Yimeng Gu

I am a third-year Computer Science PhD student at Queen Mary University of London, where I am advised by Dr. Gareth Tyson and Dr. Ignacio Castro.

Prior to joining Queen Mary, I obtained my B.E. from Beihang University and my two M.S. from Carnegie Mellon University and The Hong Kong University of Science and Technology.

I work on natural language processing with an application in misinformation detection.
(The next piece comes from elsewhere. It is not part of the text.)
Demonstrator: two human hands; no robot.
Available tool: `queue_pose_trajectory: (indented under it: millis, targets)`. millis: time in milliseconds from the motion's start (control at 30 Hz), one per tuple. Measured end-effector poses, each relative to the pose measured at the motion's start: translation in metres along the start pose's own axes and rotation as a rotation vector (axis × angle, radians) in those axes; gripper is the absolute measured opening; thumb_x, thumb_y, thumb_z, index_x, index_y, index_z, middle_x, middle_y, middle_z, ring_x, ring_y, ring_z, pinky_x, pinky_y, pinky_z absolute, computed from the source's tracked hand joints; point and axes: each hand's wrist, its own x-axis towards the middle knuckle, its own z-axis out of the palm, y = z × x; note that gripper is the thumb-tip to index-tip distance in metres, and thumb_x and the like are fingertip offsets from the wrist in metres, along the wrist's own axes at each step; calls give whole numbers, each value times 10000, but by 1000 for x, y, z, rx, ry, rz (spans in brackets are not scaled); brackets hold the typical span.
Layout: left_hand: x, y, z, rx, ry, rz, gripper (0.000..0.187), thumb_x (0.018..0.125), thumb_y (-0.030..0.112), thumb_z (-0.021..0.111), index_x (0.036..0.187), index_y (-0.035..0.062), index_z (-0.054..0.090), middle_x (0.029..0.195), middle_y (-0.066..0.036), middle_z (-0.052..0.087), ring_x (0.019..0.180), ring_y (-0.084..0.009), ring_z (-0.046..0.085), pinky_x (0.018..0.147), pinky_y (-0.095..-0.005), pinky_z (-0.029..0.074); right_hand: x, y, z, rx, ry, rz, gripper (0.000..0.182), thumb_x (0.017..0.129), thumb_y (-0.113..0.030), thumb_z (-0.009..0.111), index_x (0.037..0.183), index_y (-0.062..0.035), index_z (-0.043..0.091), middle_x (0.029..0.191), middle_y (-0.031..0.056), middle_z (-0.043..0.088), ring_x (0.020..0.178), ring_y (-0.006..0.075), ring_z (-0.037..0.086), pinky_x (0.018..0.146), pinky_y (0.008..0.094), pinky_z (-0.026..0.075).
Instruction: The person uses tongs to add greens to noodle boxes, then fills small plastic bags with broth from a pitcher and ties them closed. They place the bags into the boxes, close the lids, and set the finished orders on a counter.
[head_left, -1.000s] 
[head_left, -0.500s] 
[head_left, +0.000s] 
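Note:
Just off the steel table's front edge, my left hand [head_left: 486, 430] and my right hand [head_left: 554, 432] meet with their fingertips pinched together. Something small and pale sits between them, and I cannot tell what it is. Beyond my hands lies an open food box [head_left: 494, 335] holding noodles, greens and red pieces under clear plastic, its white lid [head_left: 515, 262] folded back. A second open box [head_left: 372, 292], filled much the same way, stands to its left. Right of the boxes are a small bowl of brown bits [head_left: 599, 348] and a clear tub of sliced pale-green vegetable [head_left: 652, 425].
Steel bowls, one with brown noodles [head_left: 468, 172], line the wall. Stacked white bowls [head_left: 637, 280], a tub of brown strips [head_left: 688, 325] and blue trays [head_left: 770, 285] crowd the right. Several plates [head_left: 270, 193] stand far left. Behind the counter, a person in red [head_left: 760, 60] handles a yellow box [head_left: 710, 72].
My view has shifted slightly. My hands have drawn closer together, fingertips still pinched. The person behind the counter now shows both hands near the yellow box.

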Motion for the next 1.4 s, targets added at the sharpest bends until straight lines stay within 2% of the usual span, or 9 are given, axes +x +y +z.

I was a research intern in Autodesk AI lab in summer 2023.

Email  /  CV  /  Google Scholar

profile photo
News

Jan 2024: One paper accepted to ACM WebSci 2024!
Nov 2023: One paper accepted to ICWSM 2024!
Apr 2023: I will be interning at Autodesk Research this summer!
Mar 2022: I ranked 16/69 on sub-task A of SemEval 2022 Task 5: Multimedia Automatic Misogyny Identification!

Research

I'm interested in the broad topic of natural language processing.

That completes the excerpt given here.